Complex formation of sericoside with hydrophilic cyclodextrins: improvement of solubility and skin penetration in topical emulsion based formulations

Abstract The main objective of this study was to devise novel methods for improving the solubility of the anti-inflammatory triterpenoid sericoside, the main component of Terminalia sericea extract, thus enabling its incorporation into topical formulations. Sericoside was stabilized by complex formation with hydrophilic derivatives of β- and γ-cyclodextrins in a molar ratio of 1.0:1.1. The complex of extract and cyclodextrin was equilibrated in water at 25 °C for approximately 24 h. The dehydrated complexes of T. sericea extract and cyclodextrin were characterized by differential scanning calorimetry, thermogravimetry analysis and X-ray diffraction. Complex formation with β-cyclodextrin as well as γ-cyclodextrin derivatives was detectable using these three analytical tools; however, only complexes with γ-cyclodextrin derivatives showed stability upon storage after incorporation into topical o/w or w/o formulations.
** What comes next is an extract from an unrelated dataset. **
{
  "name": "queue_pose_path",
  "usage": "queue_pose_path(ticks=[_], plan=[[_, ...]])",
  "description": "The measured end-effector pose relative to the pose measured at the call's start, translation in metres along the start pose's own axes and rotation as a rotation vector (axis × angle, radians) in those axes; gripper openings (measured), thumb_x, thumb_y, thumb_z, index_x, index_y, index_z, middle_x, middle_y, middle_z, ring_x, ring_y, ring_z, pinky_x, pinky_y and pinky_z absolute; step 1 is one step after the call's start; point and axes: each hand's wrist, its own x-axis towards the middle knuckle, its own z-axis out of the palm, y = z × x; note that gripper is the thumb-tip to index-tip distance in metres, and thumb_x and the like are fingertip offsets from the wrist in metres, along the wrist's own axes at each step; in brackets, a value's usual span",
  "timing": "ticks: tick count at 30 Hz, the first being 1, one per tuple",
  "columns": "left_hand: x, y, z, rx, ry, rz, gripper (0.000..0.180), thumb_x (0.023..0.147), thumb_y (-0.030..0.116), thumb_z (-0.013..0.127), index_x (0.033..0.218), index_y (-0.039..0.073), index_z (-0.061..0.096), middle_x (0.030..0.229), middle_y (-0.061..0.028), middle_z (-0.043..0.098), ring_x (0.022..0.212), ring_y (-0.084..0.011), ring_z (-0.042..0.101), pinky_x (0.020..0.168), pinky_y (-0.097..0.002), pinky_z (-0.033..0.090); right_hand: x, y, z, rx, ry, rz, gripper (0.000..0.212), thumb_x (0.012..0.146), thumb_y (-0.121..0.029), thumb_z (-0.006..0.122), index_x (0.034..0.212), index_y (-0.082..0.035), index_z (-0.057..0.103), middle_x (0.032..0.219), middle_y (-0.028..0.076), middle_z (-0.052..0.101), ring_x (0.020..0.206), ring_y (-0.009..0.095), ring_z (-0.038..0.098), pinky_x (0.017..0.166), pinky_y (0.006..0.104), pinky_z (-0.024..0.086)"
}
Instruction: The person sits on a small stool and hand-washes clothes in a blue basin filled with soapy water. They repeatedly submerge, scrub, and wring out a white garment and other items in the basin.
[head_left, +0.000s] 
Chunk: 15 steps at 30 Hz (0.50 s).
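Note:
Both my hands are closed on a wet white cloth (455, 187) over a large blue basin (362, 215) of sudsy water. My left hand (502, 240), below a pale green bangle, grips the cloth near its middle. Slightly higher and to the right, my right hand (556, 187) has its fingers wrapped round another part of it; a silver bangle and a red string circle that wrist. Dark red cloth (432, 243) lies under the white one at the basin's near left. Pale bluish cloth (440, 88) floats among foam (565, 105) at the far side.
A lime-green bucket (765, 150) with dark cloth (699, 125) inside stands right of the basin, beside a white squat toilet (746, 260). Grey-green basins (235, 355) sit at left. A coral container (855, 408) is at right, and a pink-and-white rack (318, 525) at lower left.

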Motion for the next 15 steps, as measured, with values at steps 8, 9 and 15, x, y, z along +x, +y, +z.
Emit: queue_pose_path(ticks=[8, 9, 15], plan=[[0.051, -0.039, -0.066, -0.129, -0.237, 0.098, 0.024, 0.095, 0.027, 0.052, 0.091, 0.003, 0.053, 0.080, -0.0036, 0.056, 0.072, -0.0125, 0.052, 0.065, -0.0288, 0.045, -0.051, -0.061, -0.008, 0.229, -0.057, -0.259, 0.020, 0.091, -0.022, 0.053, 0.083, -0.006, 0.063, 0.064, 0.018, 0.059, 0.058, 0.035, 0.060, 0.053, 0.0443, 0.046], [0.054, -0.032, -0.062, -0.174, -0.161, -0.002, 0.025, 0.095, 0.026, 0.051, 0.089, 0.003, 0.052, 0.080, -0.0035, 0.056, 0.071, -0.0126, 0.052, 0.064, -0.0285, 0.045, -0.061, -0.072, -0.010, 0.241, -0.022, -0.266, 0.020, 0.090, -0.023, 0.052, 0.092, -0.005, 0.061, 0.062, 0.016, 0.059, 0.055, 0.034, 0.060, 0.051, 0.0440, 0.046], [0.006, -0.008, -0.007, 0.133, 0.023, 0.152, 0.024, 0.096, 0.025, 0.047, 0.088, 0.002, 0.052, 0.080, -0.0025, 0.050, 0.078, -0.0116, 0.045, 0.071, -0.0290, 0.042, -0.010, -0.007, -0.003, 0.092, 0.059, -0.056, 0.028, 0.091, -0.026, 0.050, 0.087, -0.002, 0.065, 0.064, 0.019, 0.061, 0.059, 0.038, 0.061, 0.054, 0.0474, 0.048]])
Furthermore, a T. sericea extract/γ-cyclodextrin complex incorporated in an o/w formulation resulted in a 2.6-fold higher percutaneous penetration of sericoside in in vitro excised pig skin as compared to pure T. sericea extract. For the first time, the virtually insoluble anti-inflammatory active sericoside was incorporated into a topical emulsion based formulation in a stable manner, resulting in efficient skin penetration.